We'd love to deliver this feature, but there are some other blocking
features we would need to have first. There's also an internal
discussion on how the combinebackup would be executed. Also, PG v18
has a link mode for combinebackup which would really help here.
We have plans to deliver such a feature, but it's not there yet.
> 2. Only the initial full backup matters in terms of the recovery window. Barman doesn't do any automatic combination of it and its following incremental backups. 2 months later, I'll have the original full backup and 2 months worth of incremental backups. WAL files are still only stored for the past 14 days, enabling the same PITR period as scenario 1, but incremental backups can never be deleted until the next full backup is taken (or possibly until I run pg_combinebackup manually, though I don't know if this would mess up Barman's bookkeeping). Eventually I'll run out of disk space. In a recovery scenario, Barman would need to replay everything from the original full backup onwards, applying months or years of incremental backups on top.
This is closer to how it works, but not exactly.
If your oldest full backup is 2 months old, the full backup and full
chain of incremental backups will be retained, together with all the
WAL files.
This is an interesting feature you brought up that we hadn't thought
about: only retain the WALs for the retention period as long as
there's an incremental backup inside the retention policy. It would
have to be implemented with an option switch so people can choose.

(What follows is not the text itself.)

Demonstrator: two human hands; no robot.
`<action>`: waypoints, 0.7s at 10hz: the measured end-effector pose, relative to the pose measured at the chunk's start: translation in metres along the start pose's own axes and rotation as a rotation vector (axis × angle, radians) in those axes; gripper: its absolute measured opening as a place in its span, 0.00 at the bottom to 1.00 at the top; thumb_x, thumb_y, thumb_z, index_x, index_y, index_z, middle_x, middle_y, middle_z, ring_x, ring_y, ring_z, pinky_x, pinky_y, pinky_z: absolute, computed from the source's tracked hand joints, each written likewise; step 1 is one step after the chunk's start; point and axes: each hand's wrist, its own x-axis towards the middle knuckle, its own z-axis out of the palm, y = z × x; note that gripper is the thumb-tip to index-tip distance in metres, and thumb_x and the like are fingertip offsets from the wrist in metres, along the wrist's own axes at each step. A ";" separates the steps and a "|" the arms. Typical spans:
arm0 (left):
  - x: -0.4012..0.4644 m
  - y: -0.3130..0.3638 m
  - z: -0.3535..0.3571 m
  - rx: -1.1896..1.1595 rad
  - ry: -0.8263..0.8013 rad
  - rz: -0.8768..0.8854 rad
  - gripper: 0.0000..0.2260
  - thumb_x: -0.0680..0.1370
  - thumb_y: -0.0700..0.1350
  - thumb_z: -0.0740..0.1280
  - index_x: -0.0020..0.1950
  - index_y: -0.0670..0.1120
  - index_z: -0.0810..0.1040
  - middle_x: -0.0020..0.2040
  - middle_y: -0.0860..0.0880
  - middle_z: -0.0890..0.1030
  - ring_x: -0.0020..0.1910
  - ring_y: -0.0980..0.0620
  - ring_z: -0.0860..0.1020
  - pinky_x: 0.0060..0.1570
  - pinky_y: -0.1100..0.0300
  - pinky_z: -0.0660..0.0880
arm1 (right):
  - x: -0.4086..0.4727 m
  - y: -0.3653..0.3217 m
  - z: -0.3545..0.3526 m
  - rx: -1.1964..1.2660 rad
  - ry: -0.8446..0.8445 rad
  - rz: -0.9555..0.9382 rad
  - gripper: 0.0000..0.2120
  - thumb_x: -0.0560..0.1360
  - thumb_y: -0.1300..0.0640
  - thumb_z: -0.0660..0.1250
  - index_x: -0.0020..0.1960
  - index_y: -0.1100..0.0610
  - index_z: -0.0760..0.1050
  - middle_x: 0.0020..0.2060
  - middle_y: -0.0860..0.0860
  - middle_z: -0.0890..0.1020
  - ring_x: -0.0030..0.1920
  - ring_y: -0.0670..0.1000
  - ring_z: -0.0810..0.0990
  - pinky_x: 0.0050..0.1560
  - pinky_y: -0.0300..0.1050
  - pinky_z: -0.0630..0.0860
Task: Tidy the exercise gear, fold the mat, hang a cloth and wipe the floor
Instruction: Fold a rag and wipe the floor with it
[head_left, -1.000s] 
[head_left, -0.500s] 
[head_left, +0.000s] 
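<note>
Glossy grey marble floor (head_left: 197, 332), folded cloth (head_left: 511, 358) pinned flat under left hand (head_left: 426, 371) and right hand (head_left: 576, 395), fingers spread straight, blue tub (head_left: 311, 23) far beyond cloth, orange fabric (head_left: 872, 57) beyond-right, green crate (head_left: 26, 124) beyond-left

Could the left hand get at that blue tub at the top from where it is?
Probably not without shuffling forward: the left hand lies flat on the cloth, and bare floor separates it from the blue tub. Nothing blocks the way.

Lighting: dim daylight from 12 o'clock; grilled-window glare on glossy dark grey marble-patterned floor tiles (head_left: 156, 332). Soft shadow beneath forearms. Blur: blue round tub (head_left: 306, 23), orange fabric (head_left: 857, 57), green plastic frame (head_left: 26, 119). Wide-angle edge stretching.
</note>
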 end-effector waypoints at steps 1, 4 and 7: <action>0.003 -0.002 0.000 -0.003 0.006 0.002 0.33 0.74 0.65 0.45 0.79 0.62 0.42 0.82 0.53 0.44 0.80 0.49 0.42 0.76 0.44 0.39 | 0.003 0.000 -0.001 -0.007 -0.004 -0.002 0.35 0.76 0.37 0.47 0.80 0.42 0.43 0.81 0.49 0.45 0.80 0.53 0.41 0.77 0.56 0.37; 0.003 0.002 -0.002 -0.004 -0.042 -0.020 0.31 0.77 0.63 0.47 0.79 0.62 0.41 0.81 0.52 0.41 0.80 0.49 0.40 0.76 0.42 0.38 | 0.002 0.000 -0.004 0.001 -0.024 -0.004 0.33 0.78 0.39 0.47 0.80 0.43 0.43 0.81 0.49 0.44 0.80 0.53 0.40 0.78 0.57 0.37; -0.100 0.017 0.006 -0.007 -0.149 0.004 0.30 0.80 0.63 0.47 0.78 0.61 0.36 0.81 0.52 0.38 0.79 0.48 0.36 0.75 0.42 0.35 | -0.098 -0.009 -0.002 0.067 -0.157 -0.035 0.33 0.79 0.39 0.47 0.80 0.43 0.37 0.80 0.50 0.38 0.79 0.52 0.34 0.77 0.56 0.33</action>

> I really hope that scenario 1 is how it works, but I hope this group can confirm this one way or another. If it's scenario 2 (or something else entirely), is scenario 1 even conceivable as a future feature?
Option one, from the user perspective, would look like a command that
would look at the chain of full and incremental backups, and reduce
that chain so the retention policy is still met, but the chain reduced
to its minimal length.
This is something we want to implement this year.
For now, you will need to take a full backup every now and then so
that Barman's maintenance work will clean up obsolete backups.